#### [Your task]
Below are the records; copy exactly the stretch from the line containing "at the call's" through the line containing "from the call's", both ends included, and nothing else.

#### [The data]

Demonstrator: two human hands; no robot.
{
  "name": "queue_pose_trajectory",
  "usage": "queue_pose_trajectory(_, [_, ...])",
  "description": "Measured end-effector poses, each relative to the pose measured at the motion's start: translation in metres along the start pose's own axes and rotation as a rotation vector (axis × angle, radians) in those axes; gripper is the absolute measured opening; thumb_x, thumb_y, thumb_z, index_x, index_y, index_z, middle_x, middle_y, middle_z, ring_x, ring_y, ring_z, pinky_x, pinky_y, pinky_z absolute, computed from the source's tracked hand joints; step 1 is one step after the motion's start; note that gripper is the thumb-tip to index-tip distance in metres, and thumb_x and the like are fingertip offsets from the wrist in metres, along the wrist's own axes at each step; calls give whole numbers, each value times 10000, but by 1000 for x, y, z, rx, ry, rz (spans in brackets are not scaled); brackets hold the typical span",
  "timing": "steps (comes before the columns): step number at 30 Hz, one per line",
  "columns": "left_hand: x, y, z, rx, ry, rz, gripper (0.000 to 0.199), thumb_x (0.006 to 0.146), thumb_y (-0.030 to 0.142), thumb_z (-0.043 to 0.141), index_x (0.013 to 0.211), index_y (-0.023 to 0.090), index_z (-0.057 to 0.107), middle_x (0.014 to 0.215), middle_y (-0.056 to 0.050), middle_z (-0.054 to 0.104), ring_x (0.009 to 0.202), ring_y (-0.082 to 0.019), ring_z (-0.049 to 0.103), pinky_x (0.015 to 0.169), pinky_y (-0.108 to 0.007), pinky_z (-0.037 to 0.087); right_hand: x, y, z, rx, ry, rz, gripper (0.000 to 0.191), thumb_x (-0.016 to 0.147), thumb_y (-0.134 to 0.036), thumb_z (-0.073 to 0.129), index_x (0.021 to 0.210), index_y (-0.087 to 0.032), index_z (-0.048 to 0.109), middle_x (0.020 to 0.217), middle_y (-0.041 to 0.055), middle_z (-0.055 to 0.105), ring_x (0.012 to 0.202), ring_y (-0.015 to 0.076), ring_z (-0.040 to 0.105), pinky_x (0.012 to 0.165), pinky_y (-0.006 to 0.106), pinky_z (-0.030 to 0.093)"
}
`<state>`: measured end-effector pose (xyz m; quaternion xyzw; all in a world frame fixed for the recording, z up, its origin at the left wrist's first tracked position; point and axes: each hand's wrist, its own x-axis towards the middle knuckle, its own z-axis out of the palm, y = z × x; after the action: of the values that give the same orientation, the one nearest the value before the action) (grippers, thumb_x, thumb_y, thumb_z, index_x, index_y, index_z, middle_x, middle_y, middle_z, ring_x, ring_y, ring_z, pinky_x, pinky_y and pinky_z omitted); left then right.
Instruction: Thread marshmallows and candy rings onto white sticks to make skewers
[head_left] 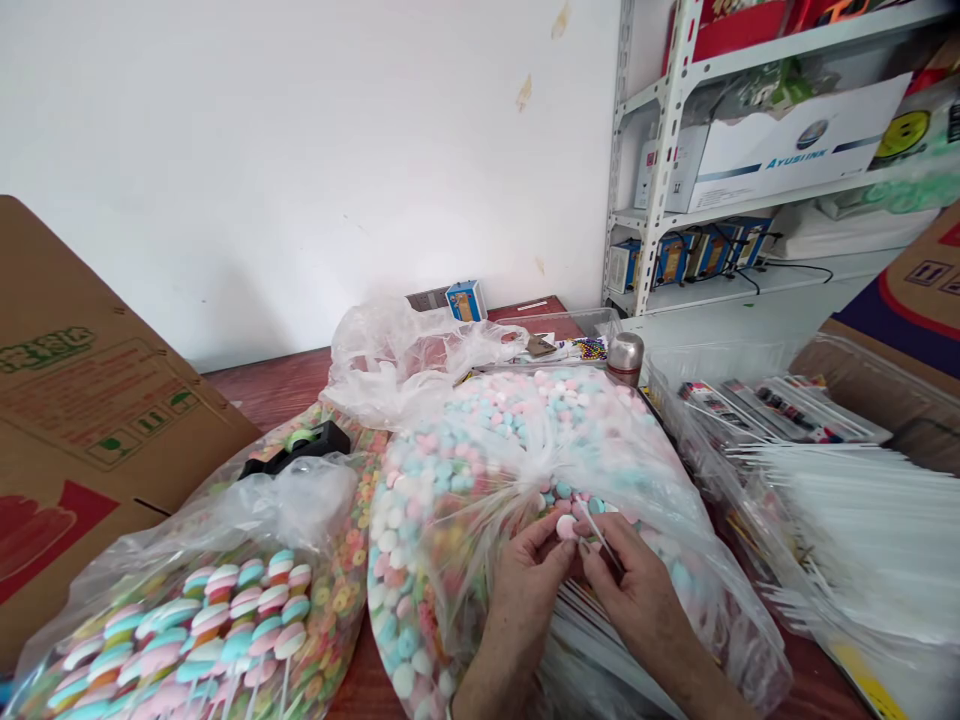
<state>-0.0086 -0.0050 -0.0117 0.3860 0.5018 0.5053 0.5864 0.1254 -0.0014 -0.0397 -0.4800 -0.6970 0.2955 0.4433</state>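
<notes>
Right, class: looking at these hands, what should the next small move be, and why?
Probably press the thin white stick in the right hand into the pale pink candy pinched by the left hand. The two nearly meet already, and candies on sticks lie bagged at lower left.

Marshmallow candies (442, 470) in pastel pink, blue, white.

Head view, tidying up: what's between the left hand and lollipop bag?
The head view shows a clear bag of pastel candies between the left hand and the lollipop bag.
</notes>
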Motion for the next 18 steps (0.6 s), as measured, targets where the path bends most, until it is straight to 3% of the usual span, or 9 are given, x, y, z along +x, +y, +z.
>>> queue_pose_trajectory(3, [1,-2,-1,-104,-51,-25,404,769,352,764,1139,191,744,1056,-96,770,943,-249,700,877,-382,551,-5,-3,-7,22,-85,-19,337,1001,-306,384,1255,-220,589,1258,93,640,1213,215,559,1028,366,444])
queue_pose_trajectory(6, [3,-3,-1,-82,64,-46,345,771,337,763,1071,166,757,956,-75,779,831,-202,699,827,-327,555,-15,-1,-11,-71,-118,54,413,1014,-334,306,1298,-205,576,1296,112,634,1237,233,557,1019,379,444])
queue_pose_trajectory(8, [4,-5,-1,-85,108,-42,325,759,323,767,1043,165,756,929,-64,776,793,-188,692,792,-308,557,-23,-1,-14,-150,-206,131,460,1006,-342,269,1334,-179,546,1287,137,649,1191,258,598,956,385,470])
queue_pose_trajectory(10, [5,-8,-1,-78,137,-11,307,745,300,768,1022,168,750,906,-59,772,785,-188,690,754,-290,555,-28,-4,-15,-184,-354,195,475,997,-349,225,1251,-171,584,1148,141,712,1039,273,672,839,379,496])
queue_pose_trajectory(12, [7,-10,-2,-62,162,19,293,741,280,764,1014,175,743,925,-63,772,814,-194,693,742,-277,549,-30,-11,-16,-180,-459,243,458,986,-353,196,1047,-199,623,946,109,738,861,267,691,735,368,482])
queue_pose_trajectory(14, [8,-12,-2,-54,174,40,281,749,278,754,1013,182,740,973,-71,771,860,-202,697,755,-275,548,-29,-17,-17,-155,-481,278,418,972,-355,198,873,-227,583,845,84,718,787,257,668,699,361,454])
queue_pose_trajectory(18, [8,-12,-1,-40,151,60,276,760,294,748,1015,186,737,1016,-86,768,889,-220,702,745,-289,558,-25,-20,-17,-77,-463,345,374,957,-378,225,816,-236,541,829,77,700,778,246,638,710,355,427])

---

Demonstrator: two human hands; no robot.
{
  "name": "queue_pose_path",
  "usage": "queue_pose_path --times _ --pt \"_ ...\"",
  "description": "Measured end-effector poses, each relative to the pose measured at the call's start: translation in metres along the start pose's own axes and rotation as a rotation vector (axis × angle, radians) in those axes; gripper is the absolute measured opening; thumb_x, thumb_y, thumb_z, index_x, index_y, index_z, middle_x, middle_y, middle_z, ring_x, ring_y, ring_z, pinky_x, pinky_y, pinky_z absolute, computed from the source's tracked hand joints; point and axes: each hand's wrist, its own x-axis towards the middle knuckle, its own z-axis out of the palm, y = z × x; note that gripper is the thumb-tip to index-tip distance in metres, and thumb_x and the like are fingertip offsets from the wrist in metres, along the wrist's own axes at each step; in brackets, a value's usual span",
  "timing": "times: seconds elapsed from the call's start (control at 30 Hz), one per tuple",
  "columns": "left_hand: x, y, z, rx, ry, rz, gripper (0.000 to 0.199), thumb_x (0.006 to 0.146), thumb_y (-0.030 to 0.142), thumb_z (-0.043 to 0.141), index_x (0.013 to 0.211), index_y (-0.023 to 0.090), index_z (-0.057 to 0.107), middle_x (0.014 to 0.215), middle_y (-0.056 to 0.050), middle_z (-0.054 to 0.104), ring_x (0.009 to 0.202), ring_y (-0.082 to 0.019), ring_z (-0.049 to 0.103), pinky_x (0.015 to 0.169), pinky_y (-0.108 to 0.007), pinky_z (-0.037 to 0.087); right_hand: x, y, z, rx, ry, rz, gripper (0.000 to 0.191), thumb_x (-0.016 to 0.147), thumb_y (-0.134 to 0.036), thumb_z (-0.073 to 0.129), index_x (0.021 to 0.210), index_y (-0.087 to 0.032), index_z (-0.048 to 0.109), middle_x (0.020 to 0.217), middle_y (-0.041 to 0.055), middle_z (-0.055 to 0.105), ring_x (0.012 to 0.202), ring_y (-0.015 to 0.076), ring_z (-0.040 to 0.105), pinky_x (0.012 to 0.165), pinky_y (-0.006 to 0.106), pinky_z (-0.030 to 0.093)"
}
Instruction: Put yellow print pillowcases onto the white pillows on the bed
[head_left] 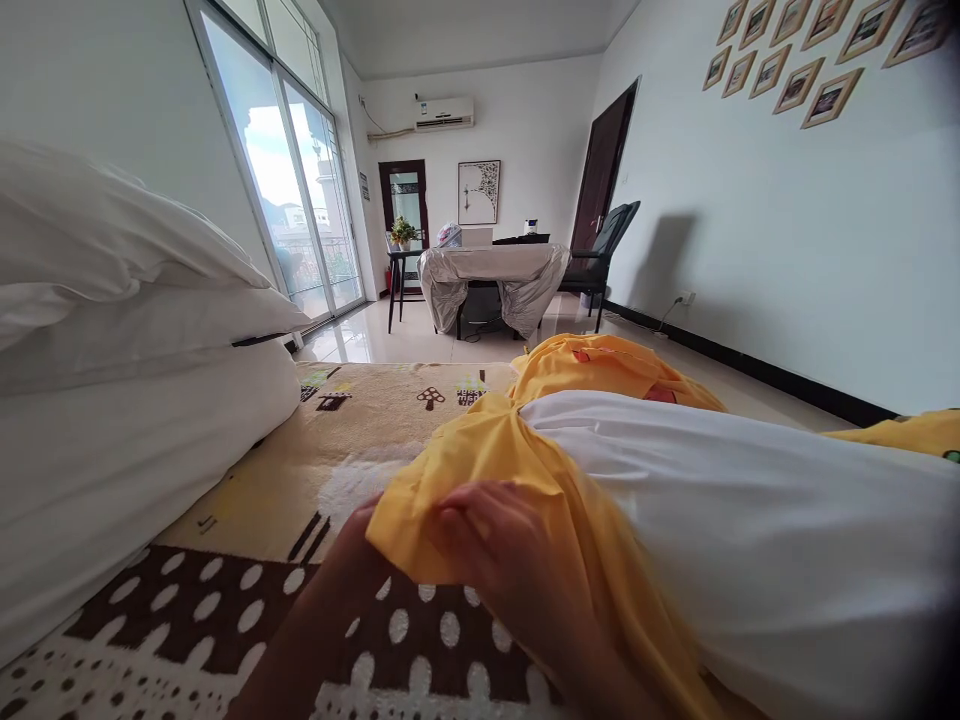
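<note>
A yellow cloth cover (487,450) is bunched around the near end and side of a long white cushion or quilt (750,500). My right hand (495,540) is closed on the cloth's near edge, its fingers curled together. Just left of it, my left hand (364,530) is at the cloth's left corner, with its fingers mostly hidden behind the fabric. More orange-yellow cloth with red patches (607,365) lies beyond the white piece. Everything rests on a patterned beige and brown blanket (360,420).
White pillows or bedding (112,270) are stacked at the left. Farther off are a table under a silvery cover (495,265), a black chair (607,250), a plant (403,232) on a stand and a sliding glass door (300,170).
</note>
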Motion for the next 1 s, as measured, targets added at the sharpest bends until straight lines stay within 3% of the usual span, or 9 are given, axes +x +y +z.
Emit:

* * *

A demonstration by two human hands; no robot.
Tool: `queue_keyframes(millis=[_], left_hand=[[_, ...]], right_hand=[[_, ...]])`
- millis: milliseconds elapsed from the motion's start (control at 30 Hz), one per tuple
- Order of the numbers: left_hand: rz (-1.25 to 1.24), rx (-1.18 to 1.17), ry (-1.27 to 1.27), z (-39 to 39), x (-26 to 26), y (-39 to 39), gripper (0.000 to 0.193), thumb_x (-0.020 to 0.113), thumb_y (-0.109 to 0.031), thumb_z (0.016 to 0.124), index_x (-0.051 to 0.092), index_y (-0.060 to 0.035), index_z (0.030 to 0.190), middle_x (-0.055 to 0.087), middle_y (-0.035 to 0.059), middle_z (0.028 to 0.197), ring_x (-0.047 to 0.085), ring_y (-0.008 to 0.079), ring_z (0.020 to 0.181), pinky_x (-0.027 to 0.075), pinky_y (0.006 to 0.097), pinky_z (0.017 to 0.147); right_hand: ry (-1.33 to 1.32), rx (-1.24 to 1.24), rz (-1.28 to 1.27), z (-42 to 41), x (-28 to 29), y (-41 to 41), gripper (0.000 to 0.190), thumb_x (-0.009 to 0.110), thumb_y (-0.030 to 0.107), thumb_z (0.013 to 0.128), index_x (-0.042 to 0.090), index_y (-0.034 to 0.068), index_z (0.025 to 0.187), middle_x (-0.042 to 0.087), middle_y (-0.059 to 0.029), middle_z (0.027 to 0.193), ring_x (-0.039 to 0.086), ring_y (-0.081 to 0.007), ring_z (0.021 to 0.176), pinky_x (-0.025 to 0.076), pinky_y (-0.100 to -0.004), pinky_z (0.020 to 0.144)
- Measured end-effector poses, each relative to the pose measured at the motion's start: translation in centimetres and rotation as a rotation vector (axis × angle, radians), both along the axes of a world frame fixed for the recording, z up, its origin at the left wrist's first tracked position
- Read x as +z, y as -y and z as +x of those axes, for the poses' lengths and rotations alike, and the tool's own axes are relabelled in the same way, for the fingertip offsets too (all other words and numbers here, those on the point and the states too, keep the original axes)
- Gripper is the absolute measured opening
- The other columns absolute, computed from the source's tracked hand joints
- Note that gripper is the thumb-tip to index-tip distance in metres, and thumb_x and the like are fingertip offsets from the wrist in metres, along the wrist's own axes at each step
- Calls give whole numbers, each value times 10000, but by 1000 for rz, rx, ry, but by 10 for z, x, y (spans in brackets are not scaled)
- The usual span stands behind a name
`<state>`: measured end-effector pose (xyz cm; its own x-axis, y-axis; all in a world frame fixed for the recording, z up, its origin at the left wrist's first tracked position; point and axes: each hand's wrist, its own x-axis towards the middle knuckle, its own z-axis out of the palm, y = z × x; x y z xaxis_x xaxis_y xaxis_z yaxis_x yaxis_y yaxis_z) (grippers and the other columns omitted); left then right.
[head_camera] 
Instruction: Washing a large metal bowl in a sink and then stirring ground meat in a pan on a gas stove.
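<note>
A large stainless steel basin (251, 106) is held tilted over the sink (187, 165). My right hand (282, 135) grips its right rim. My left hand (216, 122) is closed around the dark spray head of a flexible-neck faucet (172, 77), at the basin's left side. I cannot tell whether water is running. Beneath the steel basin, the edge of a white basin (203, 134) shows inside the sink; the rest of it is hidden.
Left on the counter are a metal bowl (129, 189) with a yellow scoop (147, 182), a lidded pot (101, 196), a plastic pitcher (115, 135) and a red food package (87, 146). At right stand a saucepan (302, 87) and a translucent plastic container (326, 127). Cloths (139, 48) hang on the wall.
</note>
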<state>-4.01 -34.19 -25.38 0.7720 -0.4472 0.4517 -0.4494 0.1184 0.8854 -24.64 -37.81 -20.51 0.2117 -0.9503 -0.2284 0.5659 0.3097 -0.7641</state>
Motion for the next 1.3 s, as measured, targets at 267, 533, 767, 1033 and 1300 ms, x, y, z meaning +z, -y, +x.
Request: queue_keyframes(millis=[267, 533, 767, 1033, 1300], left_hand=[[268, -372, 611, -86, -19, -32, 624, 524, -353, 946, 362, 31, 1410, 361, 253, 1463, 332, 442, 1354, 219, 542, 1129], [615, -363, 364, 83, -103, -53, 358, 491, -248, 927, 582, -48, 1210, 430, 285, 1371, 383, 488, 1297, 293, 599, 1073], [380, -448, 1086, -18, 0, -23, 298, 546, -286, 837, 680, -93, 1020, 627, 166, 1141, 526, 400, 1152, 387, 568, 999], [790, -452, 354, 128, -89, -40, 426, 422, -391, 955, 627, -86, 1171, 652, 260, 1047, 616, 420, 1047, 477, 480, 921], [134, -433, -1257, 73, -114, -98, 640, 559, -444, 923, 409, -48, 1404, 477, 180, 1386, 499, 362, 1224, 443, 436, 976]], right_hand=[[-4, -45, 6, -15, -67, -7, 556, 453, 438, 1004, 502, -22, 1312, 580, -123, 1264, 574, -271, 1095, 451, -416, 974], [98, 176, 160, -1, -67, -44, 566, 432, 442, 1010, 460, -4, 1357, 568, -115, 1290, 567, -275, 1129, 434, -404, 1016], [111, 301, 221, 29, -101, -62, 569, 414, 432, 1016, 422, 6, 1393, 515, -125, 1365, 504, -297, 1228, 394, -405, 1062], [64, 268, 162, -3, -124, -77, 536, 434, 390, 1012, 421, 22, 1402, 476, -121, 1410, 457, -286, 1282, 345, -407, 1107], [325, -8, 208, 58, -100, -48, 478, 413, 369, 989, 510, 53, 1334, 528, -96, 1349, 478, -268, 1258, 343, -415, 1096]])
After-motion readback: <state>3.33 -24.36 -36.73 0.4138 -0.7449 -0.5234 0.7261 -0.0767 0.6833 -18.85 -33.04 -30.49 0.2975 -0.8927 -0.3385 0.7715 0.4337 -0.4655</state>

#### [The answer]
  "description": "Measured end-effector poses, each relative to the pose measured at the call's start: translation in metres along the start pose's own axes and rotation as a rotation vector (axis × angle, radians) in those axes; gripper is the absolute measured opening; thumb_x, thumb_y, thumb_z, index_x, index_y, index_z, middle_x, middle_y, middle_z, ring_x, ring_y, ring_z, pinky_x, pinky_y, pinky_z absolute, computed from the source's tracked hand joints; point and axes: each hand's wrist, its own x-axis towards the middle knuckle, its own z-axis out of the palm, y = z × x; note that gripper is the thumb-tip to index-tip distance in metres, and thumb_x and the like are fingertip offsets from the wrist in metres, along the wrist's own axes at each step; in brackets, a value's usual span",
  "timing": "times: seconds elapsed from the call's start (control at 30 Hz), one per tuple",

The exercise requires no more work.